La validità dell’atto di transazione e la corresponsabilità dei soci in solido con gli amministratori
La sussistenza di illeciti ascritti ad una delle parti in un rapporto transattivo non risulterebbe di per sé sufficiente ad invalidare l’atto di transazione, la cui finalità precipua è anzi quella di prevenire e risolvere ab origine le contestazioni che a vario titolo potrebbero essere sollevate nei confronti delle parti della transazione stessa. Argomentando diversamente, verrebbe frustrata quella che è la causa tipica – e quindi l’interesse in concreto – la cui realizzazione è perseguita dal contratto transattivo; tanto che è lo stesso art.2393 c.c. a prevedere la possibilità di transigere anche con riferimento all’azione di responsabilità avverso l’amministratore. L’unico limite che incontra la transazione, nella verifica intorno alla sua validità, è quello dell’art. 1972 c.c. ove afferma, al primo comma, la nullità della transazione relativa a un contratto illecito, e al secondo comma la sua annullabilità per la mancata conoscenza della nullità del titolo oggetto della transazione. La transazione, infatti, risulta prodromica rispetto al più generale intento – consueto nella prassi della successione delle cariche direttive societarie – di chiudere definitivamente, oltre che bonariamente, qualsiasi rapporto preesistente e/o pendente tra la società e chi all’interno di essa aveva precedentemente ricoperto un incarico direttivo. Definizione che, come espresso dagli atti di transazione, si estende sia alle pendenti pretese di credito sia a qualsiasi potenziale futura pretesa od azione esperibile dalla società nei confronti dei precedenti amministratori.
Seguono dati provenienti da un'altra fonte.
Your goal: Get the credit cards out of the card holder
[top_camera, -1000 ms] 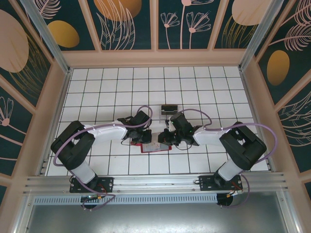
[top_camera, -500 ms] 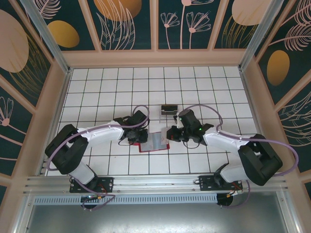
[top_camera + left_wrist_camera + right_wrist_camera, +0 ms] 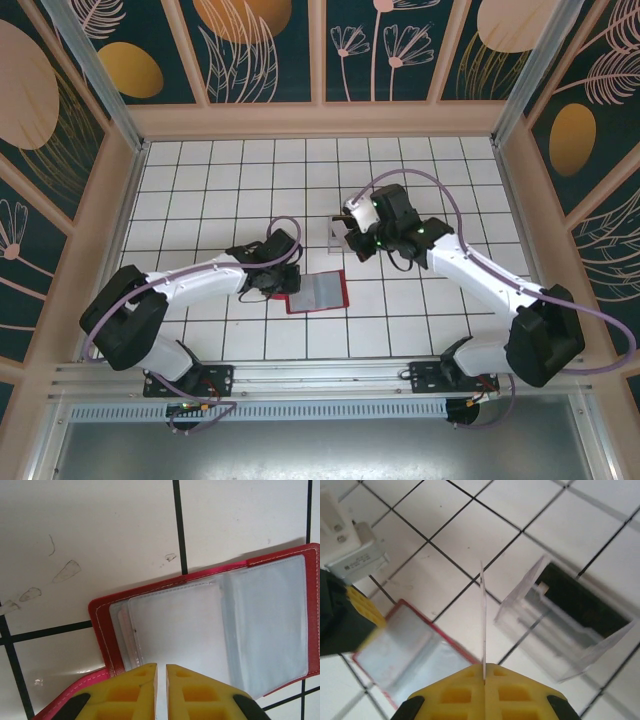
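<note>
Red card holder (image 3: pixel 318 292) open flat | left fingers (image 3: pixel 135 692) nipped onto it | right fingers (image 3: pixel 460 695) clamp pale card (image 3: pixel 483 620)

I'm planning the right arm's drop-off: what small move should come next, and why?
Probably lower the right claw toward the clear box and let go over it. It is shut on a thin card, held edge-on close beside the box, where a black card lies. The left claw grips the card holder at its edge.

Right fingers (image 3: pixel 455 692) with card (image 3: pixel 483 615), away from card holder (image 3: pixel 320 290), now by clear box (image 3: pixel 565 630).
</note>
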Tool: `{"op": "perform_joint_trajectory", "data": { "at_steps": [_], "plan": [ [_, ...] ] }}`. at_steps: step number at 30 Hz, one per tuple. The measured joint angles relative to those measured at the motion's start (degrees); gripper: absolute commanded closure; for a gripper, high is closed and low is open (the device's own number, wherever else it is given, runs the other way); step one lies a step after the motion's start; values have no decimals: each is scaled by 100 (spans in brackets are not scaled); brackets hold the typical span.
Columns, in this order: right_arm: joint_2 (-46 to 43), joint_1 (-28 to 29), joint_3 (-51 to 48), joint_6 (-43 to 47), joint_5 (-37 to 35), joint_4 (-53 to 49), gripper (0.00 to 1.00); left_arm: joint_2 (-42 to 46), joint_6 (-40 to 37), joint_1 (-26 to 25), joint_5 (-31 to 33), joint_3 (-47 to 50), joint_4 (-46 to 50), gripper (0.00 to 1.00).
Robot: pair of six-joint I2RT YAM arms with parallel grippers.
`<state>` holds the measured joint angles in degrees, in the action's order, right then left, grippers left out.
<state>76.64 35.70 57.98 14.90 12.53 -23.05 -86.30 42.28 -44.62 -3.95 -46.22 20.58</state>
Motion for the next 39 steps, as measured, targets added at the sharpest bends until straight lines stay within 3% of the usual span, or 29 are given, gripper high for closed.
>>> {"op": "perform_joint_trajectory", "data": {
  "at_steps": [7, 15, 29, 39],
  "plan": [
    [695, -48, 911, 2358, -334, -822, 100, 199, -24, 0, 2, 92, -153, 85],
    [1740, -170, 1965, 3989, -393, -1816, 100, 323, -70, 0, 109, 98, -256, 84],
    [3101, -369, 3161, 4798, -417, -2715, 100, 387, -70, 4, 179, 203, -326, 84],
    [3630, -376, 3307, 4883, -466, -2909, 100, 442, -70, 4, 199, 339, -367, 84]
  ]
}}
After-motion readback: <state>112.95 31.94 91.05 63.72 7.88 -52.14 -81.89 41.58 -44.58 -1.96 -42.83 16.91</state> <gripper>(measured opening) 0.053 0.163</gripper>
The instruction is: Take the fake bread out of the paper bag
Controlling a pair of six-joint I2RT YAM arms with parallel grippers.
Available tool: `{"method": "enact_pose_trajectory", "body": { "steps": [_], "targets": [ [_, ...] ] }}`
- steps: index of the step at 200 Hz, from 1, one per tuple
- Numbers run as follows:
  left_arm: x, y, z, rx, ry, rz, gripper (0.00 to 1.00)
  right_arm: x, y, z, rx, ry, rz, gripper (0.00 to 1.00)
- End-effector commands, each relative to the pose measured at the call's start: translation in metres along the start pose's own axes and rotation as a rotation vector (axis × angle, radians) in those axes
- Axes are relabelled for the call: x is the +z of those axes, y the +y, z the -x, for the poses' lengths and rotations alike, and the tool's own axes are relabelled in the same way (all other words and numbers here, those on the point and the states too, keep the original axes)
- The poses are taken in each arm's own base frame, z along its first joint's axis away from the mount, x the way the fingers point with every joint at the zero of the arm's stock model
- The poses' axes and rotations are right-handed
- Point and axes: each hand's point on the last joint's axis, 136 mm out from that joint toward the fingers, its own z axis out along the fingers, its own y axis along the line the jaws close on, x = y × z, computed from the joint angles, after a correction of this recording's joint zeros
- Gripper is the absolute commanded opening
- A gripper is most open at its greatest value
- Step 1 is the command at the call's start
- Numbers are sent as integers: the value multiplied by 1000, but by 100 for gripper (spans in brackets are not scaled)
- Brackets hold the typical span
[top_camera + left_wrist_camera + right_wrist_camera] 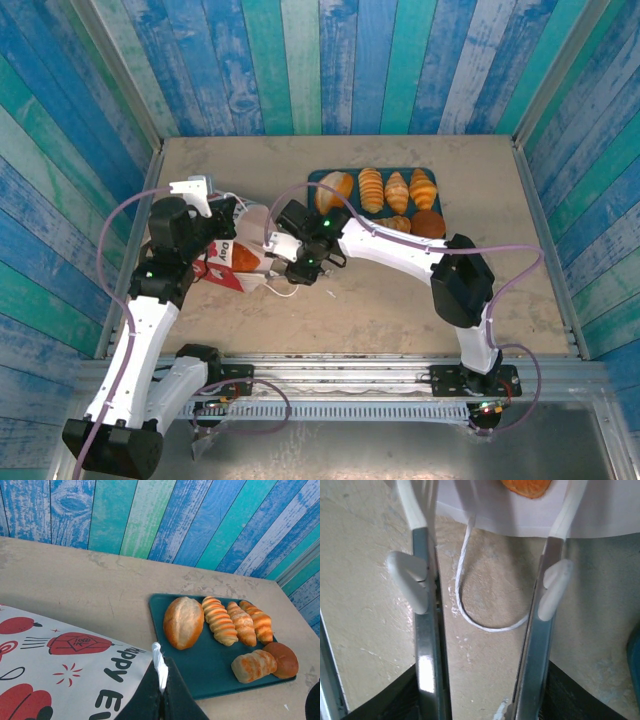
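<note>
My left gripper (pixel 161 685) pinches the bag (pixel 60 680) tight to hold it steady. My right gripper (pixel 490 500), half open and empty, aims at the bread (pixel 526 486).

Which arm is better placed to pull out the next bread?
Right: right pincer is open at the paper bag, orange bread piece just ahead; left pincer is shut on the cord handle.

2 white arms (pixel 395 250), black joints (pixel 460 288), lilac cables (pixel 110 240); right gripper (pixel 487 510) fingers (pixel 427 645) steel.
</note>
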Motion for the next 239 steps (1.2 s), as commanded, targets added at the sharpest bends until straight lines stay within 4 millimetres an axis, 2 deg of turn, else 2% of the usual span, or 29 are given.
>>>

La rinuncia all’azione di responsabilità contro uno degli amministratori determina ipso iure la rinunzia ad ogni diritto ed azione anche nei confronti dei soci, quali asseriti condebitori solidali degli amministratori (ex art.2476 comma 7 c.c.), ciò in virtù dei principi dell’ordinamento che regolano l’istituto giuridico della solidarietà e, quindi, sulla base degli argomenti che si traggono pure dall’art.1301 c.c.
Azione di responsabilità promossa dal socio di S.r.l., nei confronti dell’amministratore, in veste di sostituto processuale
Gli amministratori sono responsabili nei confronti della società dei danni derivanti dall’inosservanza dei doveri ad essi imposti dalla legge e dall’atto costitutivo per l’amministrazione della società ai sensi dell’art. 2476 c.c.
È pacifico che in caso di contestazioni dell’operato di un amministratore in merito ad erogazioni in danaro da lui disposte, egli sia onerato dell’obbligo di fornire la prova dell’interesse sociale che ne giustifichi la disposizione. La mera registrazione nella contabilità sociale delle erogazioni non è sufficiente a dimostrarne la ragion d’essere.
Quanto alla responsabilità del socio in solido con l’amministratore, in ordine agli atti dannosi, il presupposto necessario ai fini della sua configurabilità è insito nella decisione o autorizzazione intenzionale, sicché, risulta necessaria la sussistenza della prova del deliberato concorso del socio.
L’azione di responsabilità ex art. 2476 c.c. è promossa dal socio in nome proprio, ma per conto della società, titolare del patrimonio leso dagli atti dell’amministratore, pertanto la condanna al risarcimento dei danni deve avvenire in favore della società.